In answer to the questions above. First I was the plaintiff in the Walker v Members of Congress lawsuit. I’m going to address the speculations above. First, as to the comments of Papau. It’s really nice to suggest the political question doctrine is all encompassing. It is not. This is a question of criminal action, violation of oath of office, on the part of members of Congress. There is no consideration given in criminal law regarding this. Moreover, as noted above the attorney of record Mr. Clement was required by federal law to have made objection at the time of the lawsuit. If he or his clients (Congress) believed as you assert he was REQUIRED by federal law to state it. He did not.
This is not a legal challenge as you phrase it. It is the reporting of a criminal action on the part of members of Congress and law regulating this as to prosecution is extraordinarily narrow. In fact it specifically and expressly prohibits the grounds you suggest from even being considered. The decision on prosecution is limited exclusively to the evidence presented.
This then brings an answer to the “stale” part you suggest.

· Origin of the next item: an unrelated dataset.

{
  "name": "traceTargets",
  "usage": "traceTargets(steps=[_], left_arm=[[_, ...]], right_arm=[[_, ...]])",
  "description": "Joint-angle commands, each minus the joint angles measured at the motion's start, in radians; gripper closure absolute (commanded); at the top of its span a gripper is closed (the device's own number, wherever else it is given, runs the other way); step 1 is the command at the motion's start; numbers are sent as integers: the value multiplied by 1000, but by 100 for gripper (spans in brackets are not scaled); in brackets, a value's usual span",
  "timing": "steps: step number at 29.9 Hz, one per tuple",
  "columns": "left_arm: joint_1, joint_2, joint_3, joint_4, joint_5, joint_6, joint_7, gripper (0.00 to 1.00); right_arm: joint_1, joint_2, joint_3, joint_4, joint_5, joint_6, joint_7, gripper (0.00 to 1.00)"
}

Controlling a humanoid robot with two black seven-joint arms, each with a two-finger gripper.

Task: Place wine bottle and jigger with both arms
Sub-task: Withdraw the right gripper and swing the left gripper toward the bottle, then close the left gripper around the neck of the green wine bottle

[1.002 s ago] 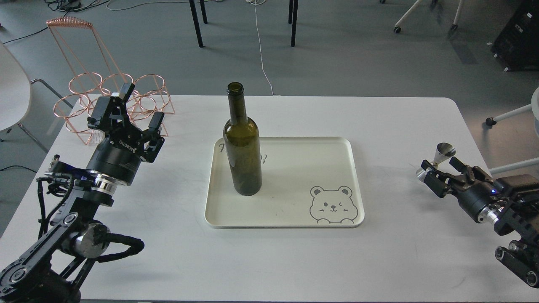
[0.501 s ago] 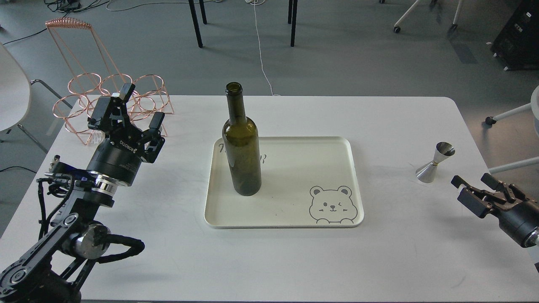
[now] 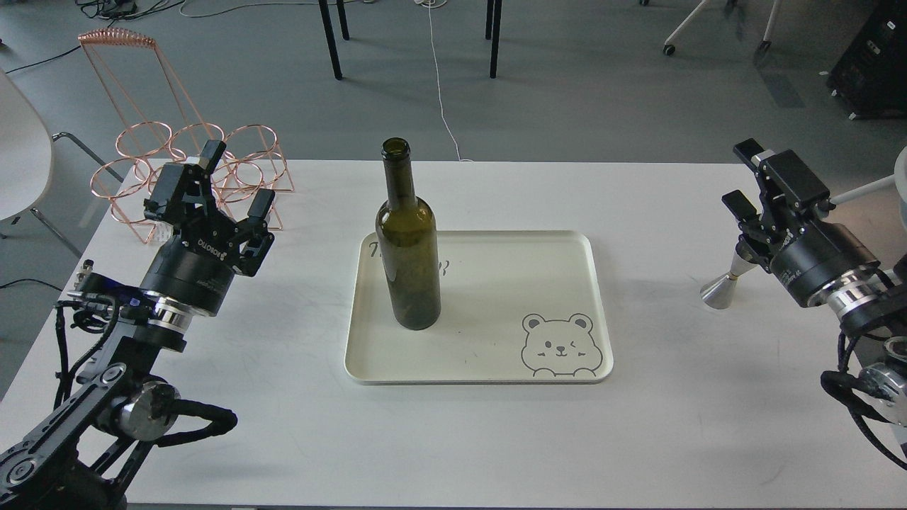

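The wine bottle is dark olive green and stands upright on the left part of the cream tray. The steel jigger stands on the table right of the tray; its upper cup is hidden behind my right wrist. My right gripper is open and empty, raised above and just behind the jigger, with its fingers pointing up and to the back. My left gripper is open and empty, to the left of the bottle and well apart from it.
A copper wire rack stands at the table's back left, right behind my left gripper. The tray has a bear drawing at its front right corner. Chairs and table legs stand on the floor beyond the table.
My right gripper, at the jigger one second ago, drew back low to the front right, then rose to above and behind the jigger. The jigger stayed put. The left arm barely moved.
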Motion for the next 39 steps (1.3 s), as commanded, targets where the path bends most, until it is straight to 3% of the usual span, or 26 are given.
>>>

The court has ruled repeatedly and hundreds of scholars and others all through history agree on one point about the convention call: Congress has no option in this regard. It must call. The courts have ruled there is no addition or rules of construction in Article V meaning there is no such thing as “stale” rescinded or same topic in Article V as it does not mention or describe them. All that is described is a numeric count of applying states. This, again was admitted by Clement in 2006 based on earlier official expressions in open public court by the DOJ. In short, your interpretation does not match up to official record or action.
As to MSPB Watch. There is a criminal statute in play, in fact several, in this matter. Indeed, as again admitted by Clement in 2006 the members are criminally libel as expressed by the Constitution itself. It states they can be charged with a felony, which is what in play here and they must take an oath to support the Constitution, meaning obey it. The expressed language of their oath says they can have no mental reservations meaning doubts as to obeying it and more importantly, must DISCHARGE their duties which in this case mans calling a convention if the states apply which they have.

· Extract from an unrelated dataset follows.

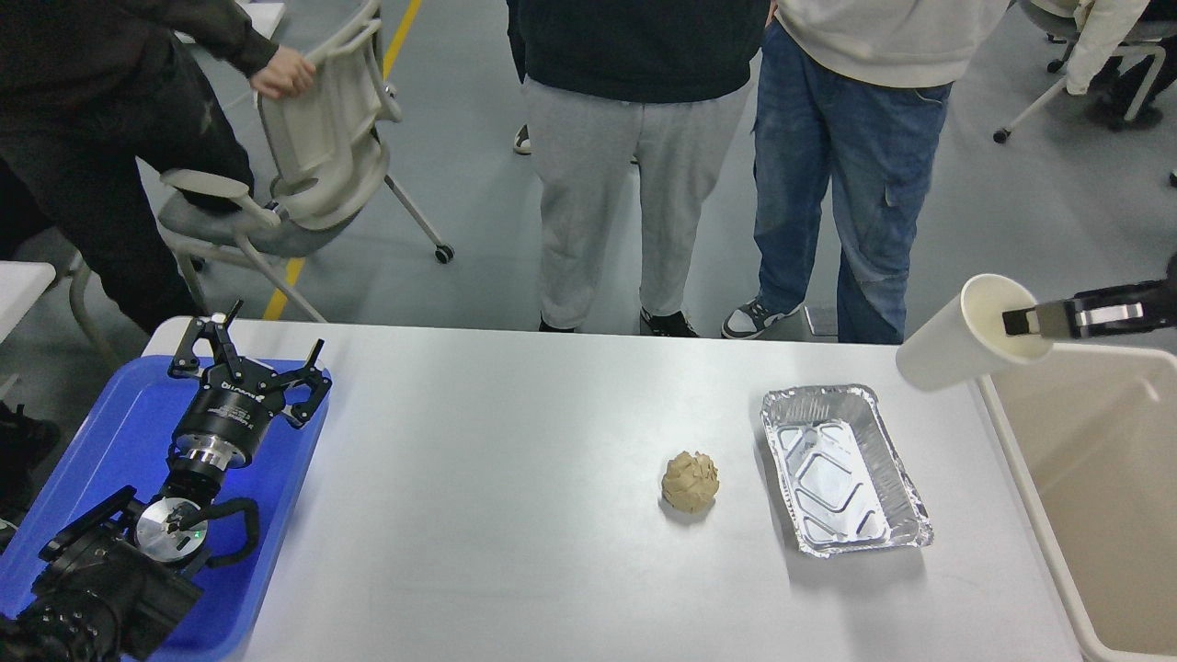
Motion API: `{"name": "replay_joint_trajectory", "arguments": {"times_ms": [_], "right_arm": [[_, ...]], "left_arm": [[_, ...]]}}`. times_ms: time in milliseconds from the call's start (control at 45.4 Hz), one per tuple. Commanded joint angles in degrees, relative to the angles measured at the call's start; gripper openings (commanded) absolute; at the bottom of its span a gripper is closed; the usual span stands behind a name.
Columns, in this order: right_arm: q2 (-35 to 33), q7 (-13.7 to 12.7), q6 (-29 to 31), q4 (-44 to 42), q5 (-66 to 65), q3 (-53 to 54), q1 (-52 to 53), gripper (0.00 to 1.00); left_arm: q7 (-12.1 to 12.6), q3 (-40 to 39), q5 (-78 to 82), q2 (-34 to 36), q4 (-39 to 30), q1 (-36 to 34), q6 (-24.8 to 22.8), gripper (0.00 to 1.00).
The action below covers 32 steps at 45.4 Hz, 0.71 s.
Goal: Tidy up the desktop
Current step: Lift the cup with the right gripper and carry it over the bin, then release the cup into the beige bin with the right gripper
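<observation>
The white desktop (515, 460) carries a crumpled tan paper ball (691, 481) at centre right and an empty foil tray (841, 469) to its right. My right gripper (1022, 321) is shut on the rim of a white paper cup (956, 348). It holds the cup tilted in the air above the table's back right corner, at the edge of the beige bin (1094, 487). My left gripper (246, 359) is open and empty above the blue tray (110, 460) at the left.
Two people stand close behind the table's far edge. A third person holds a grey chair (313, 156) at the back left. The beige bin stands against the table's right side.
</observation>
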Motion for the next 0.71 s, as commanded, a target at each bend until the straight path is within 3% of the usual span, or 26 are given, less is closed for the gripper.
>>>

Can you cite to the statute(s) or constitutional provision you reference?
Daniel, what would be the next steps, with regards to the DOJ’s findings? I am asking as one with more knowledge in other sectors of our “universe” than constitutional law and its enforcement. (read: completely clueless)
Quite the ambitious project which should, at the very least, give some indications with regard to just how this administration, and this DOJ in particular, views the rule of law as it pertains to the lawmakers. At least to my uneducated eyes. BTW, I really like this action regardless of the outcome b/c of the message it carries and the potential for deepening our understanding of just how far things have gone.